INPUT MATERIAL:
....

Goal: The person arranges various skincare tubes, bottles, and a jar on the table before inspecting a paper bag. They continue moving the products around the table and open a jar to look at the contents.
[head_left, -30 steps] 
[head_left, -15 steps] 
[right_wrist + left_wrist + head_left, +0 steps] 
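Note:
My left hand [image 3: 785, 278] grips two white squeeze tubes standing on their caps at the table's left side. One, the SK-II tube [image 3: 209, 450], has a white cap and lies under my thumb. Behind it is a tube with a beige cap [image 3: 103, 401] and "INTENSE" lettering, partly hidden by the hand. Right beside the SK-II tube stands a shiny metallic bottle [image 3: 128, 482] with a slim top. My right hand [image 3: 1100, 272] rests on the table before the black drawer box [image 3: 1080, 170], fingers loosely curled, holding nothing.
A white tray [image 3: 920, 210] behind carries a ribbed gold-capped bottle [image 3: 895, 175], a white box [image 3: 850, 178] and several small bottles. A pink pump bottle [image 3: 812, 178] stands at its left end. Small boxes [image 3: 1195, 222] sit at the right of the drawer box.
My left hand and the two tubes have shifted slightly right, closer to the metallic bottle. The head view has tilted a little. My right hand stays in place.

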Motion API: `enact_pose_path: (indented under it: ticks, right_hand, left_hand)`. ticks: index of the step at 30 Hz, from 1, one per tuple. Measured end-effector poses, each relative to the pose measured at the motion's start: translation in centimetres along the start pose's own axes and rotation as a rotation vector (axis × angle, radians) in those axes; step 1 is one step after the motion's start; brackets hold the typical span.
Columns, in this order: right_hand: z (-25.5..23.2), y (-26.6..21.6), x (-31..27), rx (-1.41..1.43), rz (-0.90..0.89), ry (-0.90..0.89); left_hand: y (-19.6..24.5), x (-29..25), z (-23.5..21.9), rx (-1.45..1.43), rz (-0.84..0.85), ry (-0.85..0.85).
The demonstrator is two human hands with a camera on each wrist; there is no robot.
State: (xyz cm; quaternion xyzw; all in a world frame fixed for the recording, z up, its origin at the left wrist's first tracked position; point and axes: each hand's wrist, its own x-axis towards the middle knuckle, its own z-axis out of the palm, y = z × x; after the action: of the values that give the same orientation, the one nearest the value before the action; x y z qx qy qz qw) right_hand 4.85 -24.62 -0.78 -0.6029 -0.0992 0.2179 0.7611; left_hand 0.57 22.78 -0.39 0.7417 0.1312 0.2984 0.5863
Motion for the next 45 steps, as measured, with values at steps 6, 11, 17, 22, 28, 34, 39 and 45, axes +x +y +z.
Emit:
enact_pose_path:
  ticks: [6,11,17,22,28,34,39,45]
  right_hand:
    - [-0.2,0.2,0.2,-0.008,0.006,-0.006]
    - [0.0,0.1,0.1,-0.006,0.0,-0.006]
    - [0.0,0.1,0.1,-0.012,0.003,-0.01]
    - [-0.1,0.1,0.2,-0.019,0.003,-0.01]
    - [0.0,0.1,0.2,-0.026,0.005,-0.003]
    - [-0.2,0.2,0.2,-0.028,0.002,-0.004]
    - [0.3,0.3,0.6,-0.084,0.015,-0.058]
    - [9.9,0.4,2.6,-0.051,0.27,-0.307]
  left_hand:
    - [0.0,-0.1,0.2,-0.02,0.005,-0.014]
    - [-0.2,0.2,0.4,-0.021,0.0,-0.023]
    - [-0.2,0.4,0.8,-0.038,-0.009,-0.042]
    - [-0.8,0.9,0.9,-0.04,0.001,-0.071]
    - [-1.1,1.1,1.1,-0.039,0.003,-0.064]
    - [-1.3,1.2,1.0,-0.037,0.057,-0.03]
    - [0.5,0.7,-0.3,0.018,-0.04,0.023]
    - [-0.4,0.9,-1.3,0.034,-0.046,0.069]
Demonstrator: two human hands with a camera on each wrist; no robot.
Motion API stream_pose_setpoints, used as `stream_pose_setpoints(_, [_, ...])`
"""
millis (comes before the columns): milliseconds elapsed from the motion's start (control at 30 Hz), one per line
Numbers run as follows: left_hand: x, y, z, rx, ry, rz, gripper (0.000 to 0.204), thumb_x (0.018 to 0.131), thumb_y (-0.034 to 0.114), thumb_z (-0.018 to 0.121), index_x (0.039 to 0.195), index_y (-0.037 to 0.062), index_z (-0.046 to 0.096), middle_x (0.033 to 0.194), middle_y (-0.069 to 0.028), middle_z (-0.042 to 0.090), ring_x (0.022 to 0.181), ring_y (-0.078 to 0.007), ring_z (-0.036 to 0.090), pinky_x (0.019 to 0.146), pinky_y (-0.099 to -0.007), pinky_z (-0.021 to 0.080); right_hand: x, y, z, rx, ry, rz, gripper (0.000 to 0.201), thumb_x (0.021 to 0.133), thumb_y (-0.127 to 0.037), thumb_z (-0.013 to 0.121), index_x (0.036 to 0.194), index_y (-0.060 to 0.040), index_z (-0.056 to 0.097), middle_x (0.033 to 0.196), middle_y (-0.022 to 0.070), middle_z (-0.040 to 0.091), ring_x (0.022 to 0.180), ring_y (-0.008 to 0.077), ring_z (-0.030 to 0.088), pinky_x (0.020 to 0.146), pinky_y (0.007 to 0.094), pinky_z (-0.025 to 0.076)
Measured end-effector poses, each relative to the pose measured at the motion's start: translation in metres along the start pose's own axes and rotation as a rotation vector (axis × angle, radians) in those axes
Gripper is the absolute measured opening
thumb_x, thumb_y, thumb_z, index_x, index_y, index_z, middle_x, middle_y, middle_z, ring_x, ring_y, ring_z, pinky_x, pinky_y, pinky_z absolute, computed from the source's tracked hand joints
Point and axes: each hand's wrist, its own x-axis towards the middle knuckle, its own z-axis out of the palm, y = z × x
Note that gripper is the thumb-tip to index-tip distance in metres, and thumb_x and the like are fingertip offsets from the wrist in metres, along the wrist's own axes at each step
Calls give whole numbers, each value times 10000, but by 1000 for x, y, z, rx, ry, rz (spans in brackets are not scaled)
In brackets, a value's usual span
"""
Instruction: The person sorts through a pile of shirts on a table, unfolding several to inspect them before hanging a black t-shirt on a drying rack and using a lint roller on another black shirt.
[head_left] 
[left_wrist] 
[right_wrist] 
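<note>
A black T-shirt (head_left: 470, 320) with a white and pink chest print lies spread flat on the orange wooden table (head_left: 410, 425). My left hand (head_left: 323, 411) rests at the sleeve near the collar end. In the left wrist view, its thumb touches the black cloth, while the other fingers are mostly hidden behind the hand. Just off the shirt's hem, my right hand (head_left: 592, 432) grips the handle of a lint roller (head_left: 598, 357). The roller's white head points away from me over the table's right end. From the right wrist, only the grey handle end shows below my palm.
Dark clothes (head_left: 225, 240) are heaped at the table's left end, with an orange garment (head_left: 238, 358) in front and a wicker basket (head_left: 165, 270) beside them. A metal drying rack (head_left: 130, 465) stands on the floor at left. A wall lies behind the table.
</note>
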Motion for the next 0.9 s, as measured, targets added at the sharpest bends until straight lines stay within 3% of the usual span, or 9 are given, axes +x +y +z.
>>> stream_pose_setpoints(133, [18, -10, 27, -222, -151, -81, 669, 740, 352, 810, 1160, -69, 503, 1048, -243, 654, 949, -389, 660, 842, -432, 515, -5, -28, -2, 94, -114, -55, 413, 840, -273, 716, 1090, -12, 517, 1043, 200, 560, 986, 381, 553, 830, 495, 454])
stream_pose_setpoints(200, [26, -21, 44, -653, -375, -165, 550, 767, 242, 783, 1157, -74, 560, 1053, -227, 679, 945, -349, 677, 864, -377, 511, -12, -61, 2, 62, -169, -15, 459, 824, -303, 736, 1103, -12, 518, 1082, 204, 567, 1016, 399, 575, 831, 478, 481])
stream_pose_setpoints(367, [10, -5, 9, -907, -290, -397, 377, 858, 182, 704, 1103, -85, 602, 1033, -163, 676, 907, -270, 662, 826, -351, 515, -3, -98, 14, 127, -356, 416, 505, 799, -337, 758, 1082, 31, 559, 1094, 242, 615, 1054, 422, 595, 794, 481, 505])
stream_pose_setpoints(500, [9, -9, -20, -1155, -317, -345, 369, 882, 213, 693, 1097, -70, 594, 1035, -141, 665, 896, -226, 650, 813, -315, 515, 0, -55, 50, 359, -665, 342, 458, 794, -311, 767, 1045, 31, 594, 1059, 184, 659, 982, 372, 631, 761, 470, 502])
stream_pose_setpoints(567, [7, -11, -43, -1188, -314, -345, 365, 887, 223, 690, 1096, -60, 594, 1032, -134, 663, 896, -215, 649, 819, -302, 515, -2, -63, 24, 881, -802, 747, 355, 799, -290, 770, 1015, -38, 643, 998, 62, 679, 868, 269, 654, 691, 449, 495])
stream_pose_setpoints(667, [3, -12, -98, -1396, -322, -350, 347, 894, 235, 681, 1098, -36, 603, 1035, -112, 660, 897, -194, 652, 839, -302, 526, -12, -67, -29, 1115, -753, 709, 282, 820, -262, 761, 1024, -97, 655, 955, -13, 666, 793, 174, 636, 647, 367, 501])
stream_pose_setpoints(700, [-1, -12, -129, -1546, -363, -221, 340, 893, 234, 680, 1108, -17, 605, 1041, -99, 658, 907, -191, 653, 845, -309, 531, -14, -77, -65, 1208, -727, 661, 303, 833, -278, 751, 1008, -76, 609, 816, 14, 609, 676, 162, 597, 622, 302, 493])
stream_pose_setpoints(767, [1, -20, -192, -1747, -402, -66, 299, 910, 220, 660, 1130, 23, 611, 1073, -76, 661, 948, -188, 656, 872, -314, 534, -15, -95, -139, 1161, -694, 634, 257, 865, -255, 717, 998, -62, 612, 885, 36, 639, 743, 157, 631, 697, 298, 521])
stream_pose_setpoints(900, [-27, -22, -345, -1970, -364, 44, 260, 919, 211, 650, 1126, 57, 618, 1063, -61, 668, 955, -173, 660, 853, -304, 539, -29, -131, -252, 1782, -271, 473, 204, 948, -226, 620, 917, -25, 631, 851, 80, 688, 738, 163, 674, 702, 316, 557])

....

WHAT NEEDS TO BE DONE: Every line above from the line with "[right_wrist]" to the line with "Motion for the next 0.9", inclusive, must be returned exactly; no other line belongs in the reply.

RESULT:
[right_wrist] 
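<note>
A black T-shirt (head_left: 470, 320) with a white and pink chest print lies spread flat on the orange wooden table (head_left: 410, 425). My left hand (head_left: 323, 411) rests at the sleeve near the collar end. In the left wrist view, its thumb touches the black cloth, while the other fingers are mostly hidden behind the hand. Just off the shirt's hem, my right hand (head_left: 592, 432) grips the handle of a lint roller (head_left: 598, 357). The roller's white head points away from me over the table's right end. From the right wrist, only the grey handle end shows below my palm.
Dark clothes (head_left: 225, 240) are heaped at the table's left end, with an orange garment (head_left: 238, 358) in front and a wicker basket (head_left: 165, 270) beside them. A metal drying rack (head_left: 130, 465) stands on the floor at left. A wall lies behind the table.
</note>
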Motion for the next 0.9 s, as measured, targets added at the sharpest bends until straight lines stay within 3% of the usual span, or 9 are given, axes +x +y +z.

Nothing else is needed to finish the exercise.